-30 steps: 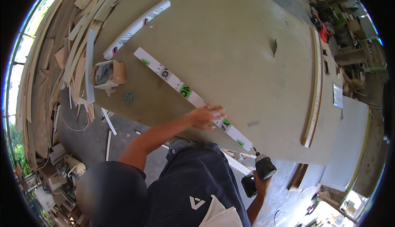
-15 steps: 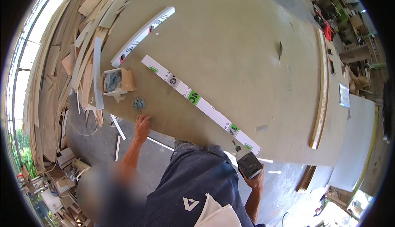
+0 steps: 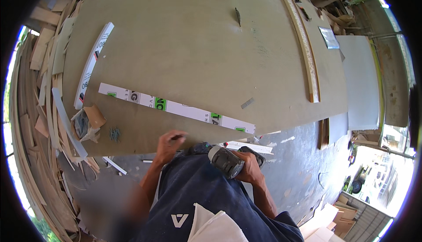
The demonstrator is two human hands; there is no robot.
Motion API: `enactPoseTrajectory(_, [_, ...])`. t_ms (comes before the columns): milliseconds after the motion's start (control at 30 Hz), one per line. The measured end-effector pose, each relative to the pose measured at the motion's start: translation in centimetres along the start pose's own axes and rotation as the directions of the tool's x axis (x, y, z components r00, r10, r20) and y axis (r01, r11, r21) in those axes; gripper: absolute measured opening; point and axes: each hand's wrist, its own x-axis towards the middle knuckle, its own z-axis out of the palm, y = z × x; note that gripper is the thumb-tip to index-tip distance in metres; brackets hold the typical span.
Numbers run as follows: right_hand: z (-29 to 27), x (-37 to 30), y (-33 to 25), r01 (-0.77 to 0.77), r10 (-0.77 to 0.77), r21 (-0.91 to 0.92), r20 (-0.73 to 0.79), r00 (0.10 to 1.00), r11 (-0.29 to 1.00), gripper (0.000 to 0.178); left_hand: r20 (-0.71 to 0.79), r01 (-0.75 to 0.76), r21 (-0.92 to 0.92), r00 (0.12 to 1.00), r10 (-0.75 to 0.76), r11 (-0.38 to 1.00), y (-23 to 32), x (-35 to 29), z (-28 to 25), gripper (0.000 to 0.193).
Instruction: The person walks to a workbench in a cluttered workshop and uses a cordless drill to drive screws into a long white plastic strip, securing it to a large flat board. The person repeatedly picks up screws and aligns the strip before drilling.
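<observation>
In my right hand is a black and grey cordless drill, gripped by its handle close to my body at the table's near edge. Its front end points left, toward my other hand. My left hand is over the same edge with its fingers drawn together; whatever they hold is too small and blurred to name. Beyond both hands a white strip with green and grey printed patches lies slantwise on the table. A loose pile of screws rests to the left, beside an open cardboard box with plastic inside.
Another white printed strip lies at the table's left side. A long wooden strip runs along the right. Wood offcuts are heaped beyond the left edge. A small grey piece lies near the white strip's right end.
My left hand has left the screw pile and moved right, toward the drill. The drill has come in left toward my body and turned to point left. The view has swung round.
</observation>
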Motion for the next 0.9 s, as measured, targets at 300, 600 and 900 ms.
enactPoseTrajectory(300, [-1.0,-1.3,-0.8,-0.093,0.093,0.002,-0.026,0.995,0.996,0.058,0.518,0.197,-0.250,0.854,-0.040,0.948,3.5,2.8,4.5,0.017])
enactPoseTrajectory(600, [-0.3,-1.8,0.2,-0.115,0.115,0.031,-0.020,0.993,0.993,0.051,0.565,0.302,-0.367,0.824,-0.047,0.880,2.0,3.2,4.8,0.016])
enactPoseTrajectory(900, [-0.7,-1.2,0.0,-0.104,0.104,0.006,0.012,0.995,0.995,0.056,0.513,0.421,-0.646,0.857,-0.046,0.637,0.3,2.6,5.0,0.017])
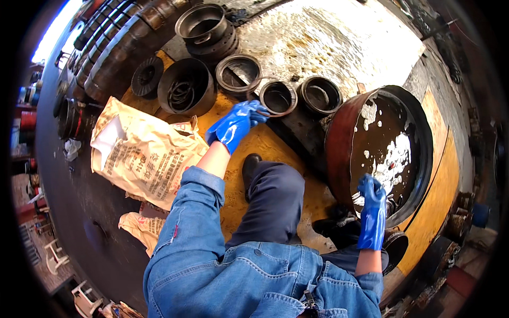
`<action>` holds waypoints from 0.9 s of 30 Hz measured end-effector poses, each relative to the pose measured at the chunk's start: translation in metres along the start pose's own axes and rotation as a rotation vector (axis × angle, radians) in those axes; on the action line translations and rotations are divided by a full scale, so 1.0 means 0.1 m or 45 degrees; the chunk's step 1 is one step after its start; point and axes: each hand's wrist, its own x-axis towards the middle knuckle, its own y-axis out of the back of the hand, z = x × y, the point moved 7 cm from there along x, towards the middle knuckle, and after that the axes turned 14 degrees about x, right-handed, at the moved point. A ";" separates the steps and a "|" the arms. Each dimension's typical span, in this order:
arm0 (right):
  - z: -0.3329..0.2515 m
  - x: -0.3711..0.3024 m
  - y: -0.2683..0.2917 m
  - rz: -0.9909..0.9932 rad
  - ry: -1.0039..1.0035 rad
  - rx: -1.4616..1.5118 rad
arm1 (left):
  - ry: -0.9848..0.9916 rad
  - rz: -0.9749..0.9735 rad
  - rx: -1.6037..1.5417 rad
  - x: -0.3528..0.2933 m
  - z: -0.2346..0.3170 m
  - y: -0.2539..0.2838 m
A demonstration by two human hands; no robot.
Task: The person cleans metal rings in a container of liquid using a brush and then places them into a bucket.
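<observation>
Holding a thin dark ring (253, 86) in the drawn-in fingers of the gloved left hand (233, 124), partly over a small round metal casing (278, 98). Curling the fingers of the gloved right hand (373, 214) over the near side of a wide reddish tub (338, 148) containing dark liquid; not being able to tell whether anything is resting in them. Having a tan paper sack (151, 156) lying beside the left forearm, a deep pot (205, 95) standing beyond.

Strong light bleaches the pale floor (323, 37), and white glare breaks across the liquid (395, 159) in the tub (338, 143). Dimmer side edges curve and soften into black corners; the middle looks fairly sharp.
</observation>
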 end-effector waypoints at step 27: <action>-0.16 -0.77 -0.22 0.139 0.418 -1.049 | -0.035 0.130 1.482 0.58 -0.02 -0.34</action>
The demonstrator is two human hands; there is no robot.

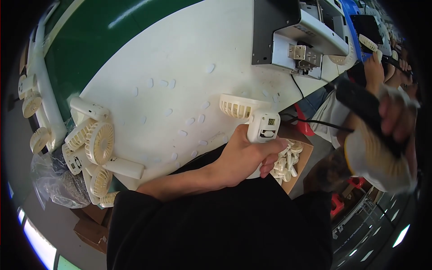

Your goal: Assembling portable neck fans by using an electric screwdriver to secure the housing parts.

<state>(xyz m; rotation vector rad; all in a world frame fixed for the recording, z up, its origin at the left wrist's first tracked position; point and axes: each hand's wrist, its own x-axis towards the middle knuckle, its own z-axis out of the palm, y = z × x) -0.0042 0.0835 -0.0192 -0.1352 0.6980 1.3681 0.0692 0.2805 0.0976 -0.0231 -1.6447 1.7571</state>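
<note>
My left hand (238,157) is wrapped round the handle of a cream handheld fan (262,130) above the table's near edge. The fan's round caged head (237,107) points left. A small lit display and a button show on its handle. Far to the right and smeared by motion, my right hand (392,118) has its fingers round a long black tool (360,101); its exact kind cannot be made out. Just below that hand is a blurred whitish rounded thing with a yellow edge (380,155), unclear in kind. A black cable (321,120) runs leftward near the tool.
Small white oval pieces (190,121) lie scattered across the white table (189,54). Several fans (99,142) are piled at its left end. A black and silver machine (299,40) stands at the back right. A cardboard box (303,155) holds more fans. Other people's hands (373,69) work at far right.
</note>
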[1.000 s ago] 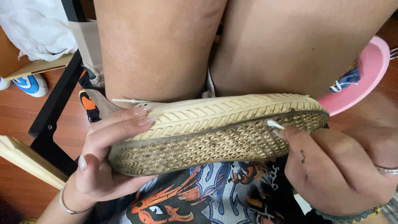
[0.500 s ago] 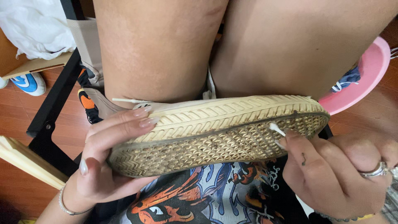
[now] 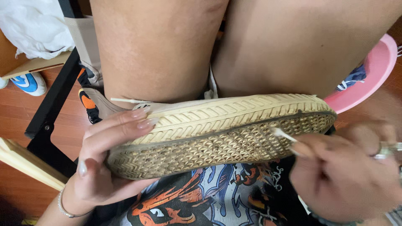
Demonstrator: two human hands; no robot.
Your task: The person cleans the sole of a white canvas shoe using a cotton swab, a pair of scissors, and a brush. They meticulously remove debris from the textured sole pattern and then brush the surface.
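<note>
Head view, first speaker: What lies in the middle?

Second speaker: A shoe [image 3: 222,134] lies sideways across the person's lap, sole facing up at the camera. The sole is pale yellow rubber with a dirty waffle tread. Its heel is on the left, its toe on the right.

First speaker: What is the left hand doing?

Second speaker: The left hand [image 3: 100,167] has its grip wrapped around the heel end. Long pale nails rest on the ribbed side of the sole, and the thumb sits under the edge. A thin bracelet [image 3: 63,205] circles that wrist.

First speaker: And the right hand?

Second speaker: The right hand [image 3: 347,175] is blurred, at the lower right near the toe. Its grip is pinched on a swab [image 3: 282,134] with a white tip. The tip touches the tread near the toe end. A ring [image 3: 387,148] shows on one finger.

First speaker: What surrounds them?

Second speaker: Bare thighs fill the top of the frame. A dark shirt [image 3: 209,201] with an orange and blue cartoon print shows below the shoe. A pink stool [image 3: 377,71] sits at the right edge. On the red wood floor [image 3: 16,113] at the left lies a blue and white sneaker [image 3: 27,81], beside a black frame [image 3: 52,109].
</note>
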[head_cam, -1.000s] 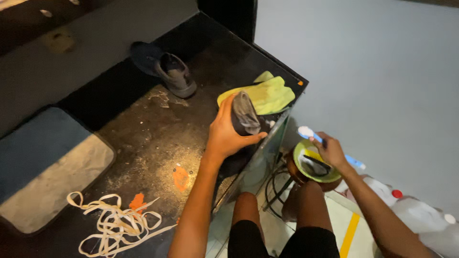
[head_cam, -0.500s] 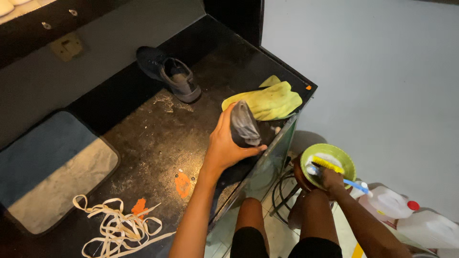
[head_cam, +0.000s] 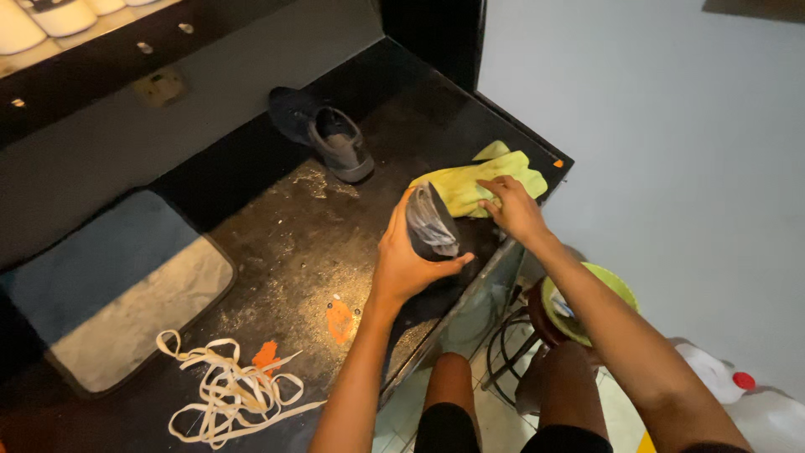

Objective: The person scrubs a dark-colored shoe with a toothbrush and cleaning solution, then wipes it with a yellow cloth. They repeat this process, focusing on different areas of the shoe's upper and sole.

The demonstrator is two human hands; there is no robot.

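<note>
Now two shoes (head_cam: 429,225) (head_cam: 340,144), one cloth (head_cam: 478,180) — two hands (head_cam: 407,260) (head_cam: 513,208)

Shoes: two, one held (head_cam: 431,225), one lying (head_cam: 340,144). Yellow cloth (head_cam: 478,182): one. Green bowl (head_cam: 617,289): one. Mat (head_cam: 113,285): one. White laces (head_cam: 222,393): one bundle.

This looks like a corner of somebody's home, a kitchen or wash area where shoes get cleaned: a dark stone tabletop (head_cam: 277,252) speckled with damp, a plain pale wall (head_cam: 671,126) and tiled floor (head_cam: 402,419) below. A grey shoe (head_cam: 340,144) lies on the stone, with loose white laces (head_cam: 222,390), a yellow-green cloth (head_cam: 482,180) and a blue-and-grey mat (head_cam: 117,285) spread about it. White jars (head_cam: 50,18) line a dark shelf behind, and a green bowl (head_cam: 587,315) sits on a small stool beside a plastic jug with a red cap (head_cam: 721,377).
</note>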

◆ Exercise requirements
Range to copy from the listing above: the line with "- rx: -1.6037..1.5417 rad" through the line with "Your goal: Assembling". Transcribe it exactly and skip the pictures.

◆ Answer space
  - rx: -1.6037..1.5417 rad
  - x: -0.3528..0.2933 m
  - z: -0.2346..0.3170 m
  - y: -0.2539..0.2838 m
A demonstration by two human hands; no robot.
Task: The person cleans metal rings in a container of liquid using a brush and then places them into a bucket.
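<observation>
Holding a thin dark ring (253, 86) in the drawn-in fingers of the gloved left hand (233, 124), partly over a small round metal casing (278, 98). Curling the fingers of the gloved right hand (373, 214) over the near side of a wide reddish tub (338, 148) containing dark liquid; not being able to tell whether anything is resting in them. Having a tan paper sack (151, 156) lying beside the left forearm, a deep pot (205, 95) standing beyond.

Strong light bleaches the pale floor (323, 37), and white glare breaks across the liquid (395, 159) in the tub (338, 143). Dimmer side edges curve and soften into black corners; the middle looks fairly sharp.
</observation>
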 end-effector waypoints at step 27: <action>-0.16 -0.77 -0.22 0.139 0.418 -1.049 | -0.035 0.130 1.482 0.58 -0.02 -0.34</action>
The demonstrator is two human hands; there is no robot.


Your goal: Assembling portable neck fans by using an electric screwdriver to secure the housing parts.

The exercise was answered in full.